» What is required
Even if the data beneath seems repetitive, write it all out again exactly.
<<<<
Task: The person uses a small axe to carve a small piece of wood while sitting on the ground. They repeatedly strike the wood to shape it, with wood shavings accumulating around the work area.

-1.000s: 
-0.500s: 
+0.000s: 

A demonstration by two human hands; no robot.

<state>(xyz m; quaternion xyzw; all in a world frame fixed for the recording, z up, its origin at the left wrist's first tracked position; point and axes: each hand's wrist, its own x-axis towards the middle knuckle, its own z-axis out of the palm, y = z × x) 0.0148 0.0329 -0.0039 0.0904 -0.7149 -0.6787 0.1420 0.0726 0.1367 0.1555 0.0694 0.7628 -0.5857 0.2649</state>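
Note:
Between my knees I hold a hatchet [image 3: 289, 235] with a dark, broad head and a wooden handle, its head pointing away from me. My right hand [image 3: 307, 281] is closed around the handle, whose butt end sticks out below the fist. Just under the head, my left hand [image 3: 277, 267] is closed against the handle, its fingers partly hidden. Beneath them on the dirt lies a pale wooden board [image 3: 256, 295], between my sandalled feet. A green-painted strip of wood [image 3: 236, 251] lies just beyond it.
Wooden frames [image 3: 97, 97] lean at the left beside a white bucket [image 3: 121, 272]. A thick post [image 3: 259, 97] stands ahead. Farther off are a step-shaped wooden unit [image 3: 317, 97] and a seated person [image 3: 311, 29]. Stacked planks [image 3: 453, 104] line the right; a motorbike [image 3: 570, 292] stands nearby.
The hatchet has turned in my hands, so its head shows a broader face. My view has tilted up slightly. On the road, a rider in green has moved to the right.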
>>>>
» Written answer
Task: The person uses a small axe to carve a small piece of wood while sitting on the ground. They repeatedly strike the wood to shape it, with wood shavings accumulating around the work area.

-1.000s: 
-0.500s: 
+0.000s: 

A demonstration by two human hands; no robot.

<state>(xyz m; quaternion xyzw; all in a world frame fixed for the recording, z up, its origin at the left wrist's first tracked position; point and axes: each hand's wrist, its own x-axis towards the middle knuckle, its own z-axis out of the palm, y = z × x) 0.0148 0.0329 -0.0039 0.0904 -0.7149 -0.6787 0.1420 0.0726 0.1367 0.1555 0.0694 0.7628 -0.5857 0.2649</state>
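Note:
Between my knees I hold a hatchet [image 3: 289, 235] with a dark, broad head and a wooden handle, its head pointing away from me. My right hand [image 3: 307, 281] is closed around the handle, whose butt end sticks out below the fist. Just under the head, my left hand [image 3: 277, 267] is closed against the handle, its fingers partly hidden. Beneath them on the dirt lies a pale wooden board [image 3: 256, 295], between my sandalled feet. A green-painted strip of wood [image 3: 236, 251] lies just beyond it.
Wooden frames [image 3: 97, 97] lean at the left beside a white bucket [image 3: 121, 272]. A thick post [image 3: 259, 97] stands ahead. Farther off are a step-shaped wooden unit [image 3: 317, 97] and a seated person [image 3: 311, 29]. Stacked planks [image 3: 453, 104] line the right; a motorbike [image 3: 570, 292] stands nearby.
The hatchet has turned in my hands, so its head shows a broader face. My view has tilted up slightly. On the road, a rider in green has moved to the right.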

No further answer is needed.